Records management - dry? boring? or as thrilling as entrepreneurship?

Far too frequently, that old chestnut surfaces about records management being so hard to promote within organisations. the common refrain, even within the domain itself, is that it is so boring, so dry, and implicitly so lacking that it is no wonder business is unable to manage records!

ARGH!!

Recently, I let my passion fly in a post to the roughly 2500-person internet-based community that is focus on records management. Here's an excerpt.

"Records are containers of knowledge, of perception, of meaning. They are evidence of action taken, of thought underpinning possibilities, of lessons learned. Recordkeeping is the source of outcomes, the tool for quality improvement, the safeguard in litigation, the evidence of compliance, the expression of individual and collective tacit knowledge, made explicit."

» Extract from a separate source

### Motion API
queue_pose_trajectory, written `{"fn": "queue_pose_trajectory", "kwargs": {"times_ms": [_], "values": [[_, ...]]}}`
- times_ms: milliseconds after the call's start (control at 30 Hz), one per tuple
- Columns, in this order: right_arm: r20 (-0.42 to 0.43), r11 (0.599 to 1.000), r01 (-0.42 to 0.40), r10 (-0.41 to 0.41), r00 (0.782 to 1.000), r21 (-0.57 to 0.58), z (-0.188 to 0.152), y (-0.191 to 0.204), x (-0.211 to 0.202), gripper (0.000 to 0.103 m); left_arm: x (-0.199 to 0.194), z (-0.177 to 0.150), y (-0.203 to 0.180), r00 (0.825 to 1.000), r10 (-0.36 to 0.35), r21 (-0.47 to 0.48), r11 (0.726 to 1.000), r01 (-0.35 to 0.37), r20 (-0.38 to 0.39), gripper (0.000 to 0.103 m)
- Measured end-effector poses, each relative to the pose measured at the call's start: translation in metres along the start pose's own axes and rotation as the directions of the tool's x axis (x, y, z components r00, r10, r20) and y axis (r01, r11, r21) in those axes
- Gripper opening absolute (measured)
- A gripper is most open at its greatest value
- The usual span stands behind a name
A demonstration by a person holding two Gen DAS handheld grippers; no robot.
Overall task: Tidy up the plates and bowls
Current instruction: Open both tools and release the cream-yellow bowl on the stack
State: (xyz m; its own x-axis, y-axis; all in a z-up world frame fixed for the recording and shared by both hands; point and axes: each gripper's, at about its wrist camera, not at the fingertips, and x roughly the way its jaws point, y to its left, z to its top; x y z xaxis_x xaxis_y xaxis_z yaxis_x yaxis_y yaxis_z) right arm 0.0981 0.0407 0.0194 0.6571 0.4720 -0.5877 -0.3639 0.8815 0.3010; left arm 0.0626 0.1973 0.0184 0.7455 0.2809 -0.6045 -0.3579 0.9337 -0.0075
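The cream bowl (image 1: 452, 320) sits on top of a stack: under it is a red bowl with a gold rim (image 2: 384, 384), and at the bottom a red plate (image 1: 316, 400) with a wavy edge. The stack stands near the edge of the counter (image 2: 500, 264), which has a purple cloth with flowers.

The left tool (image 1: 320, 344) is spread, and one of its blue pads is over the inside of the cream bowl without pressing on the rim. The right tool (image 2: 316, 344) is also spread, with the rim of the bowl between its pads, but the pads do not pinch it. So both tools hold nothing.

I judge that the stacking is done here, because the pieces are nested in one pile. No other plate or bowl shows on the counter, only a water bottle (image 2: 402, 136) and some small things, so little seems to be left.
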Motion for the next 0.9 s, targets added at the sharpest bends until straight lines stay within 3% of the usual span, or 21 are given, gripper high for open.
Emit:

To this I would add, if you are not managing your recorded information resources effectively, you are not managing your risk--or your capacity to achieve. In fact, you are not managing.


What an amazing flood of affirmation followed! Testimonials from the world's largest copper trading company, from one of Canada's top retail conglomerates, from individuals spanning the globe! Did I strike a chord? Guess so.

On a practical level, if you are excited about your business and the potential for meaningful outcomes, then part of that is an (I say) entrepreneurial take on the meaning inherent in the information and knowledge resources you are building. What a great thing it is to be able to know that achievements are realized, to learn best practices and spread these where needed. What a satisfaction it is to spot the problem and identify ways to avoid it in future, or to realize a pattern and discover opportunity for innovation! What a total impossibility when the records are unavailable or unreliable.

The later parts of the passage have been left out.